A chi guarda con soddisfazione i magri risultati di Casapound e Forza Nuova, e poi parla di esagerazioni negli allarmi sul neofascismo rinascente in Italia, bisognerebbe ricordare che Luca Traini era un iscritto della Lega di Matteo Salvini. Lo stesso partito cioè che, nel territorio sconvolto dall’omicidio di Pamela Mastropietro per mano di tre nigeriani e dalla successiva sparatoria con il ferimento di sei africani, ha conquistato il seggio uninominale della Camera (con Tullio Patassini), ha perso per appena trecento voti quello del Senato, riuscendo comunque ad eleggere Giuliano Pazzaglini sindaco di Visso e prima linea salviniana nelle terre devastate dai terremoti del 2016 e del 2017.

Il confronto con i risultati di cinque anni fa è da mani nei capelli: la Lega è passata dallo 0.7% al 21%, da 1.300 a 30.000 voti, un boom che ha travolto tutti, andando a insidiare anche il fortissimo M5S, anche qui prima forza politica, sia pure di poco.
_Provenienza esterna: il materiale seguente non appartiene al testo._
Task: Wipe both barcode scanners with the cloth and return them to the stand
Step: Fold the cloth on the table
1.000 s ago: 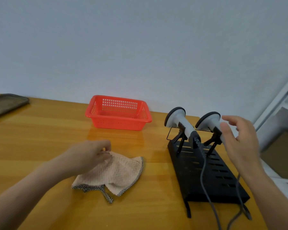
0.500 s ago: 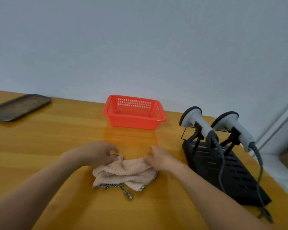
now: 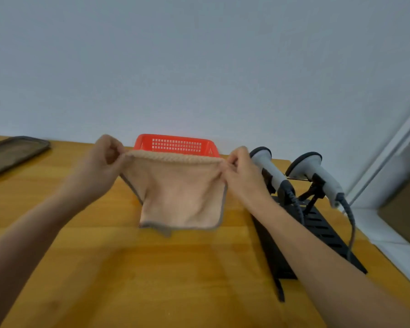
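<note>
A beige cloth (image 3: 180,197) with a dark hem hangs spread out above the wooden table (image 3: 104,268). My left hand (image 3: 102,162) pinches its upper left corner and my right hand (image 3: 240,170) pinches its upper right corner, so the top edge is stretched between them. Two grey barcode scanners sit on the black stand (image 3: 317,228) to the right: the left scanner (image 3: 270,169) just behind my right hand, the right scanner (image 3: 317,176) further right. Grey cables trail from both handles down over the stand.
A red plastic basket (image 3: 175,144) stands at the back of the table, partly hidden by the cloth. A dark flat tray (image 3: 12,152) lies at the far left. White shelving (image 3: 402,147) and a cardboard box (image 3: 405,209) are beyond the table's right edge.
The cloth lay bunched on the table under both hands; now both hands have lifted it and pulled it open by its top corners. One second ago my right hand was by the scanners.
</note>
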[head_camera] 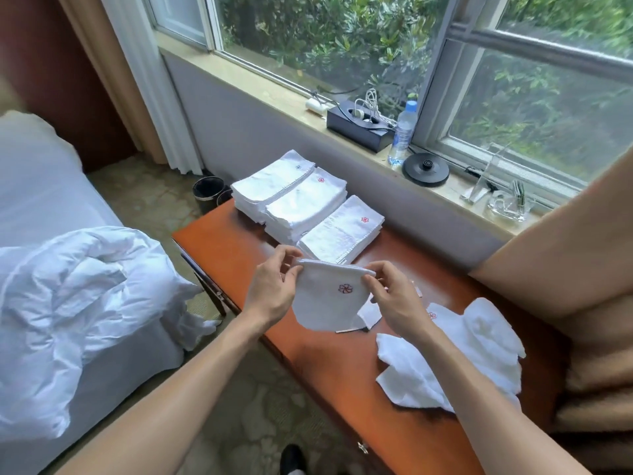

Completamente impotente il centrosinistra, fermo al palo al Senato (26.1%) e massacrato alla Camera (23.2%).

I dati restituiscono l’affresco dell’apocalisse democrat: in un territorio che si riteneva tranquillo per definizione, cattolico e moderato, a volare sono Lega e Cinque Stelle, con percentuali superiori addirittura alla già alta media nazionale: 21.5% alla Camera e 18.6% al Senato per il partito di Salvini (doppiata Forza Italia, per gradire), 32.1% e 33.1% per i grillini. Il Pd, invece, ha raccolto rispettivamente il 23.2 e il 20.3%, con gli alleati molto al di sotto della soglia di sbarramento.

Il caso Macerata è risolto: l’attentato a sfondo razzista dell’inizio del mese non ha indebolito l’estrema destra, che invece è cresciuta a dismisura e adesso fa la voce grossa davanti a un blocco progressista sempre più esiguo e sempre più impaurito. Inesistente la sinistra, con Leu poco sopra al 2% e Pap sotto all’1%: più che una sconfitta, una pulizia etnica che non lascia scampo.

La manifestazione andata in scena lo scorso 10 febbraio a Macerata, con trentamila persona a marciare intorno alle mura del centro contro ogni razzismo, segna a questo punto uno spartiacque: il Pd ha scelto di non partecipare, benché uno dei colpi della pistola di Traini fosse indirizzato a una delle sue sedi, e questo ha leso in maniera forse irreparabile la credibilità del partito, almeno tra l’elettorato di sinistra che infatti si è lanciato sul M5S (completamente assente dal dibattito sull’antifascismo delle ultime settimane). Il resto del fronte antirazzista, invece, si riunirà domenica prossima ad Ancona per decidere come andare avanti. Il sindaco Romano Carancini, che pure aveva fatto di tutto per impedire la manifestazione dei centri sociali, a questo punto può soltanto piangere per il poco coraggio avuto: in certe situazioni, non stare né da una parte né dall’altra della barricata, vuol dire essere la stessa barricata.